:: Exercise ::
Find the line containing "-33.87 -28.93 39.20" in the entries below. Restate it and each line after it, word for word, up to and including the line containing "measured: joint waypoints".

:: Material provided ::
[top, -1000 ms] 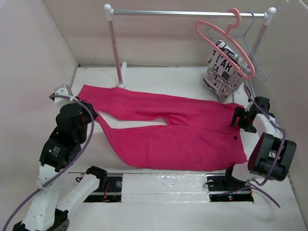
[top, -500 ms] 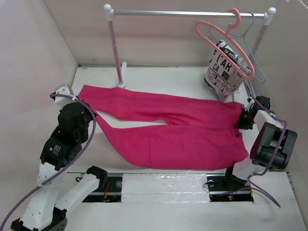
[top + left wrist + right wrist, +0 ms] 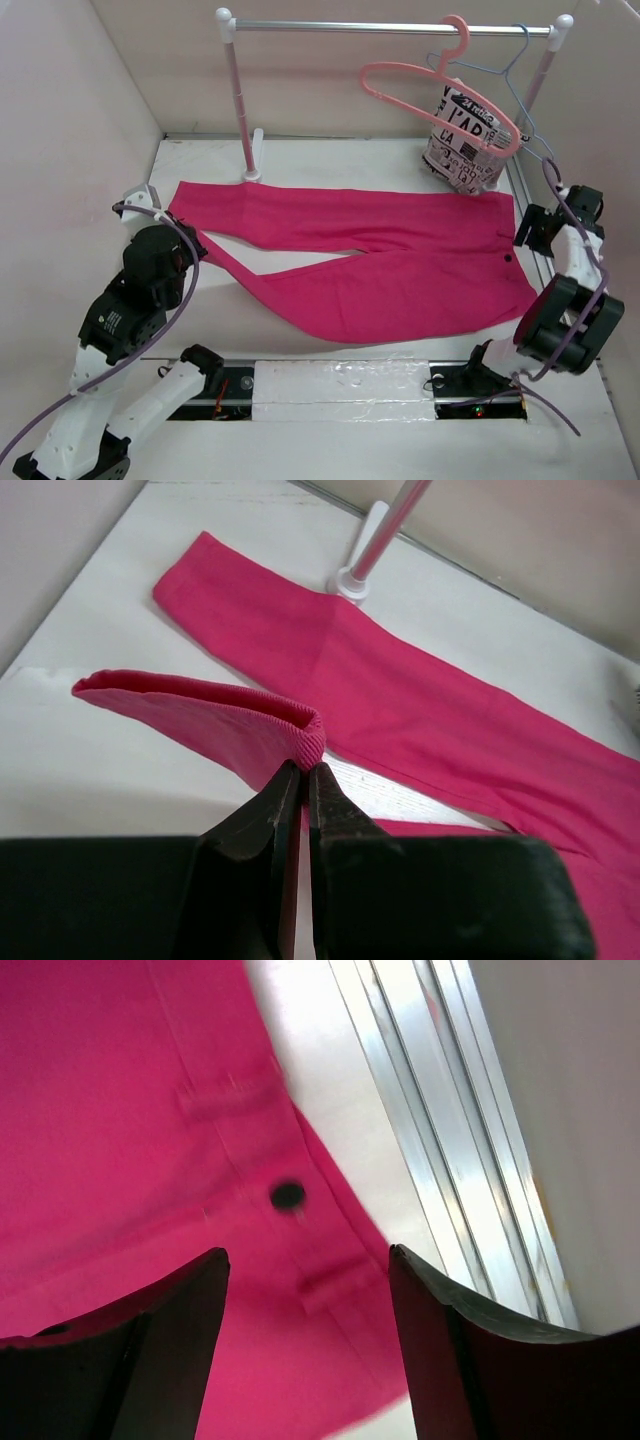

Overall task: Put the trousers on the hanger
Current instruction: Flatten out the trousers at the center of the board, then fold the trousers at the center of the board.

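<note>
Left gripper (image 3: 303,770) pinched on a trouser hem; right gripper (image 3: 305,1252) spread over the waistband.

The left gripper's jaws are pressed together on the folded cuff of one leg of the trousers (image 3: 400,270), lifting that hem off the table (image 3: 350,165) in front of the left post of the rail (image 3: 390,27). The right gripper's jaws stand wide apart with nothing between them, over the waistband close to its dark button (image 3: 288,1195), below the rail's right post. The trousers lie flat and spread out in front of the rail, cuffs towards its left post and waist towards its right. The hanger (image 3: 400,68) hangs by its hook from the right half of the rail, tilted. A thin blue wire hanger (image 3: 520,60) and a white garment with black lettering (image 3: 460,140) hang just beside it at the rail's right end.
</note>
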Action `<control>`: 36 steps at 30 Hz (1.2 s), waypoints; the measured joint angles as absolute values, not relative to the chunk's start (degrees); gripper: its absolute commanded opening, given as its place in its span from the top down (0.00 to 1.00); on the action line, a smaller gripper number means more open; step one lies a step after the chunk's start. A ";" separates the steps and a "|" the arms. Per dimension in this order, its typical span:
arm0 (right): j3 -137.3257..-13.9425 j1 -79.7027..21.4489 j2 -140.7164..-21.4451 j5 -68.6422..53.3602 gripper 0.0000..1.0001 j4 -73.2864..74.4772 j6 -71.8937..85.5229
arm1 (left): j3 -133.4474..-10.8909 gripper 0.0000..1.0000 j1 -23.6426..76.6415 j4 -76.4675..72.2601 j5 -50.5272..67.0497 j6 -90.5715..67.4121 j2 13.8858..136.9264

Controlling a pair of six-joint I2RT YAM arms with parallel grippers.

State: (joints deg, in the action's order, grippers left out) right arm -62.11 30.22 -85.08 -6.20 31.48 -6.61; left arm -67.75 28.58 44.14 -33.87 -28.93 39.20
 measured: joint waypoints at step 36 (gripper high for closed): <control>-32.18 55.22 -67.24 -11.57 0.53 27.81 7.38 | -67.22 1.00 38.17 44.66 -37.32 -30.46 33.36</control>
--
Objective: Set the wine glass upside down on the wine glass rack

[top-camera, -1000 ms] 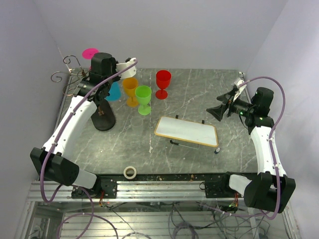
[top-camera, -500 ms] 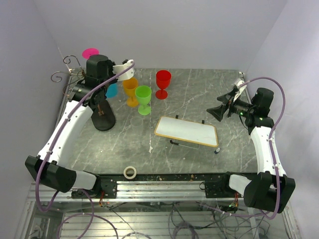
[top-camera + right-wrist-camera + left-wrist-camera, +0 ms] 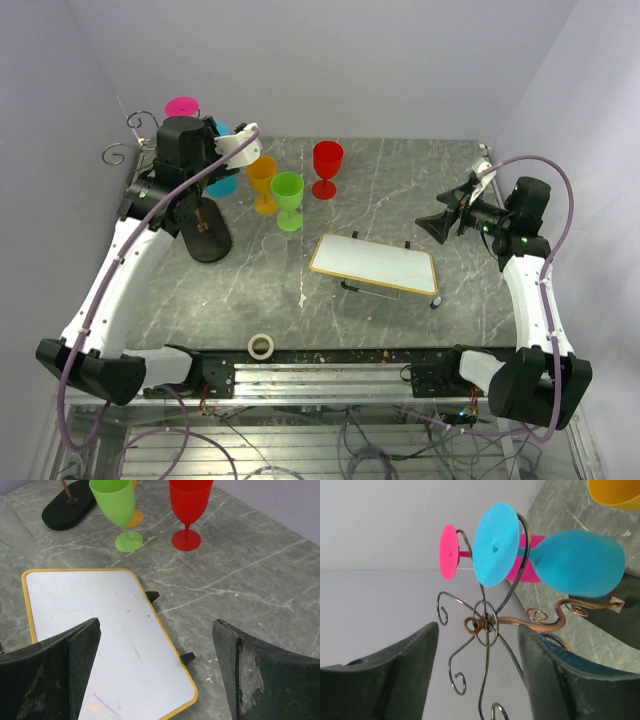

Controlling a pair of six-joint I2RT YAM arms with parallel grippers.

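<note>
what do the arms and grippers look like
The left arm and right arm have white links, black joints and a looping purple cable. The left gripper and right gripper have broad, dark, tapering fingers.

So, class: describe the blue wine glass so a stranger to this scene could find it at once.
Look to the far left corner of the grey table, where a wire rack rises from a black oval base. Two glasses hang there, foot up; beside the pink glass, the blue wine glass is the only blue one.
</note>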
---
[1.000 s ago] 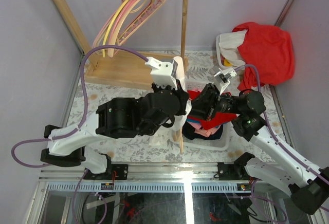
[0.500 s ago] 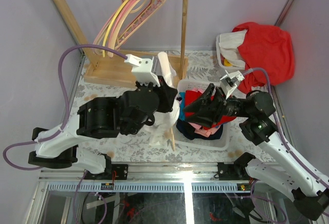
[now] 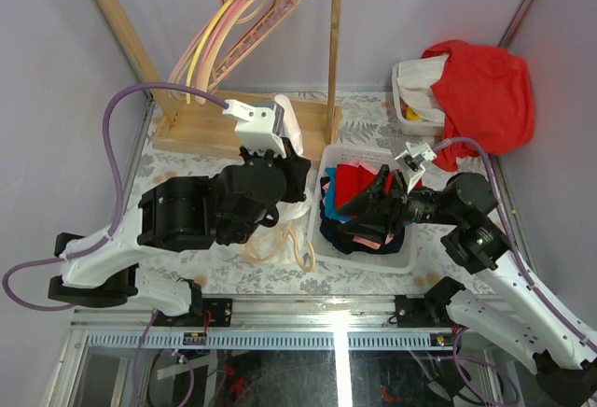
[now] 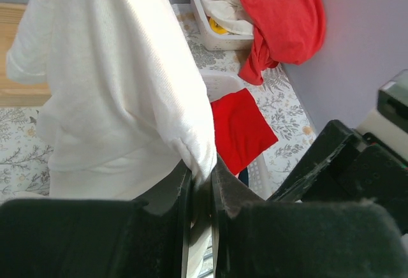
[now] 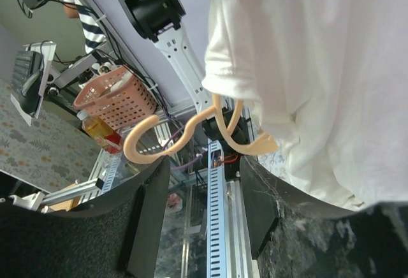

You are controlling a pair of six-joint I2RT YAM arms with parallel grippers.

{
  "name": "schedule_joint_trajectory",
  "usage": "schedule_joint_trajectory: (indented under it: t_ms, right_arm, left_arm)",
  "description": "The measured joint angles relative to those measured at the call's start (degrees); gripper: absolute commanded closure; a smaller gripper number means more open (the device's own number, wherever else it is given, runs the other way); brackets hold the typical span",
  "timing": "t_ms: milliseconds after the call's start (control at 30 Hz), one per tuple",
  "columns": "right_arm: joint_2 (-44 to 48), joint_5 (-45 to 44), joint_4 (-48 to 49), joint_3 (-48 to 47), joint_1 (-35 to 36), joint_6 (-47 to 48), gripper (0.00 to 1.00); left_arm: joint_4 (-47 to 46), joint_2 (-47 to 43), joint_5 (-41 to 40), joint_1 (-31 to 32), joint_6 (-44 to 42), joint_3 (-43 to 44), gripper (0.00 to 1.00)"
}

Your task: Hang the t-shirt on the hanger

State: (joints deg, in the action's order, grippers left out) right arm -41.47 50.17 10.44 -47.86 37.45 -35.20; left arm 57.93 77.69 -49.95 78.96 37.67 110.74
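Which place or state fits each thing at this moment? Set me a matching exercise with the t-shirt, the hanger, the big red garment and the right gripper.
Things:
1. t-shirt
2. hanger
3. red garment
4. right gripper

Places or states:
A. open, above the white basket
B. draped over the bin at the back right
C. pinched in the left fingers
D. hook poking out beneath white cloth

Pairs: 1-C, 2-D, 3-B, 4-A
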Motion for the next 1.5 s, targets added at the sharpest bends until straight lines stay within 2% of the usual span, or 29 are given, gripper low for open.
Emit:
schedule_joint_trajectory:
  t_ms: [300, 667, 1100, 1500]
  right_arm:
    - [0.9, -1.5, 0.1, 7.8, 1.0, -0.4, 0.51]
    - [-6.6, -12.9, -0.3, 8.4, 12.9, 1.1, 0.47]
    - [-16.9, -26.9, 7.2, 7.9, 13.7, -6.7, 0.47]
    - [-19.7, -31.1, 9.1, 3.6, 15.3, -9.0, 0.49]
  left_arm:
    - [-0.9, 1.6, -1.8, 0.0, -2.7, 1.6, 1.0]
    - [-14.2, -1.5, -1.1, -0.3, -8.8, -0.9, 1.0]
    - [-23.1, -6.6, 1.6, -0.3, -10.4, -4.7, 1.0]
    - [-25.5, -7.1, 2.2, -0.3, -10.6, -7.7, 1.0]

:: Task solution ::
State: (joints deg, in the action's order, grippers left out) right arm -62.11 30.22 -85.08 -6.20 31.48 -6.61; left arm -67.75 28.58 44.14 -33.87 -28.93 39.20
 measured: joint waypoints at step 36 (gripper high for closed): <control>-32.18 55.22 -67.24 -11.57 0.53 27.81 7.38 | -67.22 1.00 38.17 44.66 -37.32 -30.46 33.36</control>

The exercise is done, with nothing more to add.